• [Task to complete]: Every record that follows must be set down word for word.

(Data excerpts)
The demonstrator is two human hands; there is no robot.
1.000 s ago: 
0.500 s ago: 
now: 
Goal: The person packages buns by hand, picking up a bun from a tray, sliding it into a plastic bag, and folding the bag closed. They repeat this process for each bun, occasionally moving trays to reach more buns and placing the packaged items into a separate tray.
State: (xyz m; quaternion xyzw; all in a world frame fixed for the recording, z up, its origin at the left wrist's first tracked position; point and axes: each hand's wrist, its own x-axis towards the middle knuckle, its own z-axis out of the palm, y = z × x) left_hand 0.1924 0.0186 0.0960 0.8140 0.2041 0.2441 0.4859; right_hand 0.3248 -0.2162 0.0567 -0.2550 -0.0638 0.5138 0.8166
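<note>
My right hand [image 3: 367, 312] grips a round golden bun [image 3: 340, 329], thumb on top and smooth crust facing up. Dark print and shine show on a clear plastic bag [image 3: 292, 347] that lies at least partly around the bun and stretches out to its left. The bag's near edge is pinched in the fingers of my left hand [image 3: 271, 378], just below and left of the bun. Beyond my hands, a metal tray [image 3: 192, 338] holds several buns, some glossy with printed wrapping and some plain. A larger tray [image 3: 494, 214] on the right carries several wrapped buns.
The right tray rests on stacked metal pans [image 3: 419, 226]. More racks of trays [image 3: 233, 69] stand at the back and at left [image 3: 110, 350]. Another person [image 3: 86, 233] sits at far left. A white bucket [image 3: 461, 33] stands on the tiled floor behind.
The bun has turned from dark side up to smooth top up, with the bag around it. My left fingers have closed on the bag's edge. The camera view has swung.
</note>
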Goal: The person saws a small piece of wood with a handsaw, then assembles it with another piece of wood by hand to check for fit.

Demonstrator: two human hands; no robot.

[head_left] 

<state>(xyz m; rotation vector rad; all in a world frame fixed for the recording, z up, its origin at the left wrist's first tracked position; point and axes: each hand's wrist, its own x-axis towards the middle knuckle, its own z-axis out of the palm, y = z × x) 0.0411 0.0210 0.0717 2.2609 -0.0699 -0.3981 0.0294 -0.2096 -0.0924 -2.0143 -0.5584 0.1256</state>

• [Answer for this exercise]:
The demonstrator is two human hands; there is no robot.
1.000 s ago: 
0.500 s ago: 
now: 
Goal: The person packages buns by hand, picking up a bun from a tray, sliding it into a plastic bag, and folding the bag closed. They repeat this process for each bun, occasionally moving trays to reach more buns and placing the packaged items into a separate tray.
State: (xyz m; quaternion xyzw; all in a world frame fixed for the recording, z up, its origin at the left wrist's first tracked position; point and axes: each hand's wrist, its own x-axis towards the middle knuckle, its own z-axis out of the palm, y = z × x) left_hand 0.1924 0.0186 0.0960 0.8140 0.2041 0.2441 0.4859; right_hand 0.3248 -0.2162 0.0567 -0.2550 -0.0638 0.5138 0.8166
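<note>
My right hand [image 3: 367, 312] grips a round golden bun [image 3: 340, 329], thumb on top and smooth crust facing up. Dark print and shine show on a clear plastic bag [image 3: 292, 347] that lies at least partly around the bun and stretches out to its left. The bag's near edge is pinched in the fingers of my left hand [image 3: 271, 378], just below and left of the bun. Beyond my hands, a metal tray [image 3: 192, 338] holds several buns, some glossy with printed wrapping and some plain. A larger tray [image 3: 494, 214] on the right carries several wrapped buns.
The right tray rests on stacked metal pans [image 3: 419, 226]. More racks of trays [image 3: 233, 69] stand at the back and at left [image 3: 110, 350]. Another person [image 3: 86, 233] sits at far left. A white bucket [image 3: 461, 33] stands on the tiled floor behind.
The bun has turned from dark side up to smooth top up, with the bag around it. My left fingers have closed on the bag's edge. The camera view has swung.
</note>
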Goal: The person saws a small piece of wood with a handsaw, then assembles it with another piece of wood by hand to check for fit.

Demonstrator: two human hands; no robot.

[head_left] 

<state>(xyz m; rotation vector rad; all in a world frame fixed for the recording, z up, its origin at the left wrist's first tracked position; point and axes: each hand's wrist, its own x-axis towards the middle knuckle, its own z-axis out of the palm, y = z × x) 0.0411 0.0210 0.0717 2.2609 -0.0699 -0.3981 0.0294 -0.2096 -0.0924 -2.0143 -0.5584 0.1256</state>

Nothing else is required to complete the exercise.